Truly Look Into One Another’s Eyes

‘Lay bare our souls’? Yes it’s strange. We socialize, live and toil side by side: companions, lovers, colleagues, childhood friends and yet we know so infinitesimally little about each other and so seldom see each other. Truly look into one another’s eyes. And we’re so fearful whenever it happens. I’ve attempted to change this over the years and try to look into other people’s faces, make a conscious effort to meet their gaze to see what is going on, but also because I desire reality, intensity, life, which is something to do with the fact that I’m getting older, and was as you know, sixty last autumn, and I want everything to be real, tangible. I don’t want to squander the time I have left on sleepwalking through life.

–Fredrik Eklund, Home and Away (p 20)

What do you do when you don’t look someone in the eye?
You defend yourself.
Against what?
Well, against life, of course.
It is so damned hard to live.
Nothing of what you’ve written so far has given me greater pleasure than what you said about life having to be real, genuine, alive, intense and how you have started looking in people’s eyes in a different way from before. Something opening, not closing. You want to keep the world open. You want to appreciate what is in it. Because you know you don’t have long left. Then it is over. Then it is no more and there will never be anything more. It is only now, and it is now or never.
Nevertheless, I look down, I hide.
I don’t initiate conversations with people on places, I hardly ever talk with my neighbours, and if I do it is the intention of getting away, which of course they notice because it is reflected in your body language.

–Karl One Knausgaard, Home and Away (p 31)

A Revelation

Just for today, I will adjust myself and not try to manipulate the situation.
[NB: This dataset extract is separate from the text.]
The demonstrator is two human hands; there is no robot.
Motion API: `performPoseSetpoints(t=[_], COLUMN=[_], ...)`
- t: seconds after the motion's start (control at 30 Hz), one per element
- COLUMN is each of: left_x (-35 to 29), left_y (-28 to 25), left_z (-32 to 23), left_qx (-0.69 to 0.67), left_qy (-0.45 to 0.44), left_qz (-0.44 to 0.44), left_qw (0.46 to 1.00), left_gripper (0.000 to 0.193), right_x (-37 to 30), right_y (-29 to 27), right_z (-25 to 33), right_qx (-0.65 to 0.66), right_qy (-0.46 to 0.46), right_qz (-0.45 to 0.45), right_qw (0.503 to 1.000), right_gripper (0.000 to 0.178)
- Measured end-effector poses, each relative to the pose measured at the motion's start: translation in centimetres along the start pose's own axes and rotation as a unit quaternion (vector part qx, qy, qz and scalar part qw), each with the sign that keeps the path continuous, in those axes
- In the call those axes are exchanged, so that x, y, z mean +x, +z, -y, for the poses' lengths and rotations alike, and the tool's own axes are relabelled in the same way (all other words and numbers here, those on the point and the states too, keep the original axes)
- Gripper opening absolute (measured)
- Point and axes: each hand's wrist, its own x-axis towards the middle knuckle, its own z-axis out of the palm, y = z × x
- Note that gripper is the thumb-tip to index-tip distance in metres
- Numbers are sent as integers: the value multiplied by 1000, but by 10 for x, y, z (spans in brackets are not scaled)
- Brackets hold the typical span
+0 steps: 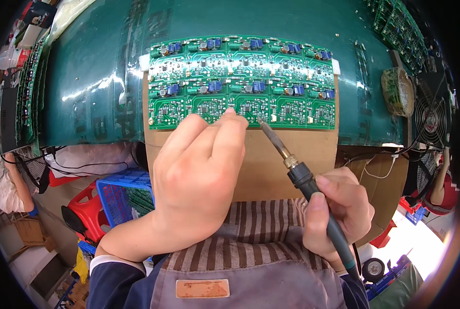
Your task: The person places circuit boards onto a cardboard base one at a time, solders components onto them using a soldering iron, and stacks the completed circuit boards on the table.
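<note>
A green circuit board panel (pixel 209 103), split into repeated sections, lies on a brown cardboard sheet (pixel 286 170). Blue, black and copper-coloured parts stand in rows across it. My left hand (pixel 199 175) rests at the panel's near edge, its fingers bent and brought together over the middle sections. Whatever those fingertips hold, if anything, is hidden behind the hand. In my right hand (pixel 343 206) is a soldering iron (pixel 304 180), gripped like a pen by its dark handle. Its tip is at the panel's near edge, just right of my left fingertips.
A green mat (pixel 96 98) covers the bench. More board panels stand upright at the far left (pixel 29 92) and far right (pixel 402 31). On the right are a round tin-like dish (pixel 397 92) and a black fan (pixel 429 116). A blue crate (pixel 122 193) and red stool (pixel 88 211) sit below left.
</note>
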Motion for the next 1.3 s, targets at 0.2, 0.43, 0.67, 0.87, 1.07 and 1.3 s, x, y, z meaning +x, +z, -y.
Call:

I think about all the time I spent vigilant, preoccupied, trying to decipher my mother’s relationship with Marcus, Lucy’s relationship with alcohol. It had never occurred to me to that both situations were whatever they were, whether I figured them out or not. And it certainly never crossed my mind that my reaction — my suffering — was mine: something I had come up with, not something I needed to blame on anyone else.

My job is to interpret, and to communicate my interpretation persuasively to other people. The idea that in life, unlike in writing, the drive to analyze and influence might be something worth relinquishing was to me a revelation.